■ Exercise aim ■
Your reply should be the following data, copied exactly.
┌─ Input data
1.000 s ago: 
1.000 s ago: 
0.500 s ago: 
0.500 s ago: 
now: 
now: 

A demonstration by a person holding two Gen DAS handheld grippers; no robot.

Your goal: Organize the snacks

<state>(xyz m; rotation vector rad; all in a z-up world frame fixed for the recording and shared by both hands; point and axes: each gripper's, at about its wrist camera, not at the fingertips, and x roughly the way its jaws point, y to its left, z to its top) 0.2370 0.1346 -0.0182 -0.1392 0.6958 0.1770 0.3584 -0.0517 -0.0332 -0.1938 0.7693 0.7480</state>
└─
■ Answer for this exercise ■
1.000 s ago: 
1.000 s ago: 
0.500 s ago: 
0.500 s ago: 
now: 
now: 

A demonstration by a person holding two Gen DAS handheld grippers; no robot.

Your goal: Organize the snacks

<state>(xyz m; rotation vector rad; all in a z-up world frame fixed for the recording and shared by both hands; point and axes: each gripper's, at about its wrist camera, not at the fingertips, and x roughly the way its jaws point, y to its left, z to its top) 0.2370 0.1346 -0.0182 -0.1392 0.6958 0.1770 0.3584 -0.0517 -0.0332 -0.1938 0.7693 0.7480</state>

No more output will be given for this exercise.